Absent, however, from Meyer's narrative is any evidence that he learned about the intellectual discipline that gave science the power that it needed to arrive at these conclusions. On the contrary, Meyer is an advocate. He knows the final result that he wants (intelligent design). He cherry-picks conclusions provided by modern science to support it (mostly of the "irreducible complexity" type). He reaches his final result with no indication that he considered (or would consider) evidence that might prevent him from believing what he wants to believe.
But it is worse. Not only is Meyer ignorant of the intellectual discipline that gives science its power. He is evidently ignorant of his ignorance. He gives no indication that he knows that by being an advocate, he has denied himself the empowerment that scientific processes might have delivered to him.
In one sense, Meyer cannot be faulted. He is trained in the philosophy of science, a field that does not have many methods to prevent its practitioners from arriving at the results that they want. He is also surrounded in his culture by pseudo-scientific debate. As Feynman observed, "we live in an unscientific age in which almost all the buffeting of communications and television are unscientific. As a result, there is a considerable amount of intellectual tyranny in the name of science."

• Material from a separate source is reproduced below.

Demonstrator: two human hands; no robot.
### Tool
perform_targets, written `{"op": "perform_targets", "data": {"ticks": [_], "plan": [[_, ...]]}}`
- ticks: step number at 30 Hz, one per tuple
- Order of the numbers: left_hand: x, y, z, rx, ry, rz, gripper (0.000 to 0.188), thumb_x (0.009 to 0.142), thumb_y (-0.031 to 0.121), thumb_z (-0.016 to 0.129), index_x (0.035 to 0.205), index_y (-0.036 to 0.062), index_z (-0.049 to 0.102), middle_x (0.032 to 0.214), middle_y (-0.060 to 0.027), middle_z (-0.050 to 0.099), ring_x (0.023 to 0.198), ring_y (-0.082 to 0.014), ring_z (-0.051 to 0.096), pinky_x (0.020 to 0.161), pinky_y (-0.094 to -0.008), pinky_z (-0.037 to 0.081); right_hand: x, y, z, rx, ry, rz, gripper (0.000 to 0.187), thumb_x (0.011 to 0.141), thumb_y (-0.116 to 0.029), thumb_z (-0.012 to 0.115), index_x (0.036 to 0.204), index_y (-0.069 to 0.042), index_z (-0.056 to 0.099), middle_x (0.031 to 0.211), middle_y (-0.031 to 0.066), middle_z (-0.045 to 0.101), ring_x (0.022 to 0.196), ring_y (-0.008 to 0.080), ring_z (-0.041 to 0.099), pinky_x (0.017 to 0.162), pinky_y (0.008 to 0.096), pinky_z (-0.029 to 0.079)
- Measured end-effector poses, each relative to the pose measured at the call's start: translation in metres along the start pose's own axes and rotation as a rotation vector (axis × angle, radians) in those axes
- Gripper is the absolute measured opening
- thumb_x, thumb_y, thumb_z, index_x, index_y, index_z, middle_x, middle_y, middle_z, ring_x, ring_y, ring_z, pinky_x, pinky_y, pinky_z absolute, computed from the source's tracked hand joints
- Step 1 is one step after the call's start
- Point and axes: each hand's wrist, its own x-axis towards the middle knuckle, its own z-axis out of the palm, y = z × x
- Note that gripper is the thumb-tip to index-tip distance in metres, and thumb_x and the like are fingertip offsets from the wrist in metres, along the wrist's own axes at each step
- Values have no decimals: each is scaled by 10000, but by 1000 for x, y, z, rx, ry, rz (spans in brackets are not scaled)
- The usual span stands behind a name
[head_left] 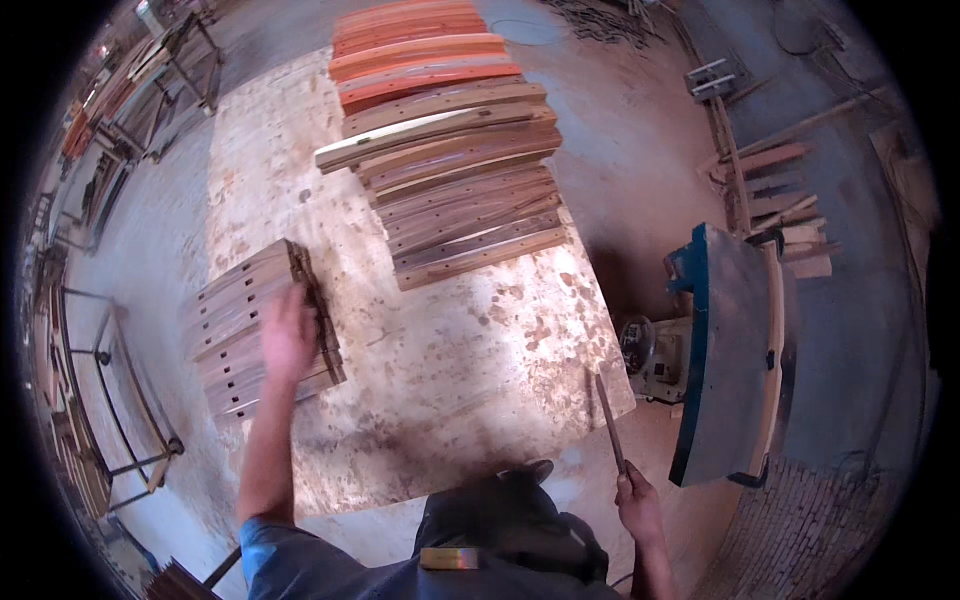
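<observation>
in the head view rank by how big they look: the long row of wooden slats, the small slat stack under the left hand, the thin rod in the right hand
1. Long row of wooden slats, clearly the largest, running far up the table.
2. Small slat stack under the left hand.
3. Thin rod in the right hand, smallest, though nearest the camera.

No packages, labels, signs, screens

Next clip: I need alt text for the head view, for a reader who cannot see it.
Seen from above, a person's left hand rests on a small stack of slotted wooden slats on a worn worktable, while the right hand holds a thin rod upright at the table's near corner. A longer row of wooden slats lies farther back, and a blue machine stands to the right.
</observation>
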Motion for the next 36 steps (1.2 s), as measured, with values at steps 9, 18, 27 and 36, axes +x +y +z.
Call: {"op": "perform_targets", "data": {"ticks": [9,18,27,36], "plan": [[110,147,116,-28,-102,249,555,844,143,624,1359,-18,494,1413,-176,473,1339,-346,420,1093,-464,370,-24,-33,-16,-134,33,115,435,1001,-276,518,1355,-27,553,901,242,690,796,305,705,757,383,541],[96,165,136,90,-112,273,572,909,213,575,1418,-2,429,1496,-175,407,1395,-327,369,1117,-500,314,-45,38,2,131,94,236,443,1006,-275,515,1343,10,553,883,218,699,767,263,694,747,370,541],[115,199,115,149,-236,200,289,845,237,656,1028,35,560,1013,-141,598,1021,-332,600,842,-450,499,-48,60,-21,202,62,222,444,1009,-244,529,1374,10,529,728,16,577,637,90,545,595,264,477],[-24,309,106,-1292,-492,-401,135,916,75,555,1024,5,513,925,-139,672,776,-221,670,674,-353,567,-58,159,-61,278,81,92,440,1003,-247,535,1369,-3,533,715,108,622,667,152,606,659,316,512]]}}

This observation remains true today. One cant hardly turn on the television without hearing that some "science" or other is "settled", from trans-fats in the food to the role of human carbon dioxide emissions in global climate change. This despite the fact that anyone who declares that a science is "settled" has lost the intellectual discipline needed to be empowered by science.

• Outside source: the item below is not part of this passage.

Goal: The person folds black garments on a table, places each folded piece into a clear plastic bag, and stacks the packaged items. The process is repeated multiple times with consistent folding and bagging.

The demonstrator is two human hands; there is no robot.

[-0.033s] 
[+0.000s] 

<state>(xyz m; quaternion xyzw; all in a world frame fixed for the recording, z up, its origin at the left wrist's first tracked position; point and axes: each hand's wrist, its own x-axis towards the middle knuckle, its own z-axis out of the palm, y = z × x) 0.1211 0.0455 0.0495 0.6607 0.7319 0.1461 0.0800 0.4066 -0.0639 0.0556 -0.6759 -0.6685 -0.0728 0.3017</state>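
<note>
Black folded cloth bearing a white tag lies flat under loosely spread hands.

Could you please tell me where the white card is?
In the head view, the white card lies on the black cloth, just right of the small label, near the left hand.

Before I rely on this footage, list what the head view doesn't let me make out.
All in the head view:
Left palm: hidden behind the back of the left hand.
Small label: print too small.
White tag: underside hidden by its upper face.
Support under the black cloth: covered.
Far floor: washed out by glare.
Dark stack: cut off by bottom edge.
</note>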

Why does Meyer write a book that puts his ignorance on such display? He answers this question on page 450. Meyer wants to believe in intelligent design because he wants to avoid an "absence of meaning in modern life". He writes, "the theory of intelligent design … affirm[s] that the ultimate cause of life is personal".
One can certainly be sympathetic with Meyer's suffering as he becomes aware of the Faustian dilemma presented by modern society. One might also object to the cheapening of modern culture, the disaffection of the youth, or the high level of teenage pregnancy. For any of these reasons, one might hope that a belief that life emerged through the hand of an intelligent designer would be mitigating, especially if it is presented as an article of faith as a mandate from a divinity.

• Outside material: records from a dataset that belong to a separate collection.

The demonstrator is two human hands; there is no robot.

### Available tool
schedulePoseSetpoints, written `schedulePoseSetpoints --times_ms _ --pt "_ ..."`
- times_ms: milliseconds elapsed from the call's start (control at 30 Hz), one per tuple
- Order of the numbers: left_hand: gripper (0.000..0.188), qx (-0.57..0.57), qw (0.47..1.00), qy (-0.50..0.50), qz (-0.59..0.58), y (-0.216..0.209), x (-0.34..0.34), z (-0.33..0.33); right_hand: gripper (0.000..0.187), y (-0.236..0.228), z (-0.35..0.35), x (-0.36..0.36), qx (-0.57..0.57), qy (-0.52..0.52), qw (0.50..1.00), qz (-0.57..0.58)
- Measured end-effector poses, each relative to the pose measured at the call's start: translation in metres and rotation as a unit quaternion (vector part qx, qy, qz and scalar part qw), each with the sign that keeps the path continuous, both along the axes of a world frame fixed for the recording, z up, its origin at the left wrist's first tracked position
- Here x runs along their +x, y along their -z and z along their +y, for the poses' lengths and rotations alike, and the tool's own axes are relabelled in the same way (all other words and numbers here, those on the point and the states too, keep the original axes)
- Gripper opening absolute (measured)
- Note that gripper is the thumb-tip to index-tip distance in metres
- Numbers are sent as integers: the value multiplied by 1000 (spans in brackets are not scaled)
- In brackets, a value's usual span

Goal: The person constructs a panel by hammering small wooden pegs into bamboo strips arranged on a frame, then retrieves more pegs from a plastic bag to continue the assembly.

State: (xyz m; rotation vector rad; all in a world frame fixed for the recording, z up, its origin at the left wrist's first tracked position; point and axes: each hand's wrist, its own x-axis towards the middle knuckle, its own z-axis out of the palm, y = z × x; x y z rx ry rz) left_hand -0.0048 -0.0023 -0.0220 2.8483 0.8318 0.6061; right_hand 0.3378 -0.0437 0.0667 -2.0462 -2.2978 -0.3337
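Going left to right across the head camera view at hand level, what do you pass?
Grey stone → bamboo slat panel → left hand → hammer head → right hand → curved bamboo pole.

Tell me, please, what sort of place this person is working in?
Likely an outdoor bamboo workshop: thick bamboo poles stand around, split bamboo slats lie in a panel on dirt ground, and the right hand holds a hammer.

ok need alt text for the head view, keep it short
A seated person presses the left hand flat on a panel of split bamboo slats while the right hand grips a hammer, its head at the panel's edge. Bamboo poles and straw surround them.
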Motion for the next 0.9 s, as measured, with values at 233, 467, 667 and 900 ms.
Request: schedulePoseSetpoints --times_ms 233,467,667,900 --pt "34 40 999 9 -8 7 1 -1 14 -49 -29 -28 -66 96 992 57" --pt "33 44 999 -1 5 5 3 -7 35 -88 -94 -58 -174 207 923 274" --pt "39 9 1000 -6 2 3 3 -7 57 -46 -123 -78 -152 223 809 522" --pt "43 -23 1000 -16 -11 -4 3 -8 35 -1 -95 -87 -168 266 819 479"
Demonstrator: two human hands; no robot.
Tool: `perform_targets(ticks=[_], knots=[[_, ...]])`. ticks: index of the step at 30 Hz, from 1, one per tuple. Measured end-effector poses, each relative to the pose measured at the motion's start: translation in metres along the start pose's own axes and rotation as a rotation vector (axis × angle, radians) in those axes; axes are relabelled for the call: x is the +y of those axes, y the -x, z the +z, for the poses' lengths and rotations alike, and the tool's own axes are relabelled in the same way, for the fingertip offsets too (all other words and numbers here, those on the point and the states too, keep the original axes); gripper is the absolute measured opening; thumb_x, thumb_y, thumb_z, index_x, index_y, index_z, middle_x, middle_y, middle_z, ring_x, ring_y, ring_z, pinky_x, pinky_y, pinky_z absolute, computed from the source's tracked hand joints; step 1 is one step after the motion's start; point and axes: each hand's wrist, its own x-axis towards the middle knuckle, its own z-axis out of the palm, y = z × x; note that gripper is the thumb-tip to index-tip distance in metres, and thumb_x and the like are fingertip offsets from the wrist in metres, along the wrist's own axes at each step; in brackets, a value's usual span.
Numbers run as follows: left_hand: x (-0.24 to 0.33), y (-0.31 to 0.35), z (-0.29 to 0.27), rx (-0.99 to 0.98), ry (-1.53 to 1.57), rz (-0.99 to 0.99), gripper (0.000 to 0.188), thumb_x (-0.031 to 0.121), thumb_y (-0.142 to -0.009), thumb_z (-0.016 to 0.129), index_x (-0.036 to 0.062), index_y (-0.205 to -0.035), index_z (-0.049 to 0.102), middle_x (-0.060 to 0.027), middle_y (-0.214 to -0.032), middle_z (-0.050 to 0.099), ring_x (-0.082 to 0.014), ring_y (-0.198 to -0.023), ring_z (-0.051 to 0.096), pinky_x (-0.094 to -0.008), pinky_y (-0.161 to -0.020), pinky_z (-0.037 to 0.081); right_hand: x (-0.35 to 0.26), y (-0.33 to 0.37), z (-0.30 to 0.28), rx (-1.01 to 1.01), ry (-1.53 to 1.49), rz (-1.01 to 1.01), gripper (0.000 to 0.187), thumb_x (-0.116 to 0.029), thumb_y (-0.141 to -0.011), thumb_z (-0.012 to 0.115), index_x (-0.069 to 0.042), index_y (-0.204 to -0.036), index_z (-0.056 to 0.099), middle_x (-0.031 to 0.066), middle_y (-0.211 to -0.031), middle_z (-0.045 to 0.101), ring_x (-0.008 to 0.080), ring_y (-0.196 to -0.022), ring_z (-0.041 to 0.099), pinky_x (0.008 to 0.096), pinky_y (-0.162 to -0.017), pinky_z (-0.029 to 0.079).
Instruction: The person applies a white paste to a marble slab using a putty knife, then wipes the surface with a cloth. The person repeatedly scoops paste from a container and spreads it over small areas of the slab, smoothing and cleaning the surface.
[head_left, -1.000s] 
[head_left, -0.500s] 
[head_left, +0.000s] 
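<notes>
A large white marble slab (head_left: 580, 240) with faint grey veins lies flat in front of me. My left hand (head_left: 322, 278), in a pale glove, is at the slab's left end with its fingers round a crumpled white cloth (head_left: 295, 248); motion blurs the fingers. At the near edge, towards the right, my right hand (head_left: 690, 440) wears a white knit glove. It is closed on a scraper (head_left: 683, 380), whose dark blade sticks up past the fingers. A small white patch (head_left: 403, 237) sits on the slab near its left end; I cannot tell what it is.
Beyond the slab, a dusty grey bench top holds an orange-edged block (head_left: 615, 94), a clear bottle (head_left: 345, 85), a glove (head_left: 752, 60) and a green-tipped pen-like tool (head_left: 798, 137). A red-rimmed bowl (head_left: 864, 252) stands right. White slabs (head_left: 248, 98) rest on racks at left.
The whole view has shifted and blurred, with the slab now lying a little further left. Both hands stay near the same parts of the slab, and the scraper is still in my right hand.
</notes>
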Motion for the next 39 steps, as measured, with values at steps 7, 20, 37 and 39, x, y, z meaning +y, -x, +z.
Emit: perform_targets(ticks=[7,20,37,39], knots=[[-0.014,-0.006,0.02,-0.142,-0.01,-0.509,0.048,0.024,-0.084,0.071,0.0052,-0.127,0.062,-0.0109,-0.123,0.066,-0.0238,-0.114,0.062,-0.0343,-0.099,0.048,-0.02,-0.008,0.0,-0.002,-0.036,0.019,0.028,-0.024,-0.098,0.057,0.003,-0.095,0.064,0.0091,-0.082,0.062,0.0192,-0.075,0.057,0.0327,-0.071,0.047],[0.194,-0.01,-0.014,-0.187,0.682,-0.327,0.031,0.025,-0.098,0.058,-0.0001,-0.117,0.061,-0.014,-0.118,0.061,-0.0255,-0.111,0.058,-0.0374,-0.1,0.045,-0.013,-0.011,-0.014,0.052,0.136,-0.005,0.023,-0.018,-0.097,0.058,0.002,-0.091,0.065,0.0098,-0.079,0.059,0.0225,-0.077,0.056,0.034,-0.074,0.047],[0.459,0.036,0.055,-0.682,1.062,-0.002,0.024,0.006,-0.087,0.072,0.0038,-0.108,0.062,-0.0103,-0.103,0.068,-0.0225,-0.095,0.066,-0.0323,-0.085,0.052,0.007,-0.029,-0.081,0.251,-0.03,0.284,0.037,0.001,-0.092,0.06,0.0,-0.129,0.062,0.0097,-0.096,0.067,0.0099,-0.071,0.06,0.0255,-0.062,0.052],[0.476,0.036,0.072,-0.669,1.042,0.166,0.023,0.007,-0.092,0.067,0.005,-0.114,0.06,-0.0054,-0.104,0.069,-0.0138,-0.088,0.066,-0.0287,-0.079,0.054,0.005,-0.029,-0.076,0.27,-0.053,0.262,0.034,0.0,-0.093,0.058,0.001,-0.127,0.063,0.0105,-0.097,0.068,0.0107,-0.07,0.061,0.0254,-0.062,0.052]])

And indeed it might. But this is not what scientists should be doing. More to the point, if they started doing so, they would stop producing what we value from science.
And so we turn to another of Meyer's interests: Education. If what experts know today about biology, chemistry, and physics were all that is to be known, then Feynman's aphorism would no longer be correct. We should not only want to believe what we are taught in school by experts, but we should believe. Indeed, we might take a short-cut directly to knowledge by believing without having reason to believe; we should have "faith". Any intellectual discipline that might disrupt our beliefs is no longer needed; indeed, it might lead us astray.
But if there is something left to be learned about the world around us, then it is appropriate to teach the intellectual discipline that is necessary for science to be empowering. Our children will almost certainly need the power of that intellectual discipline to manage the next generation of problems that they will confront. And, as Meyer's book makes clear, there is much to be learned, especially about the origins of life.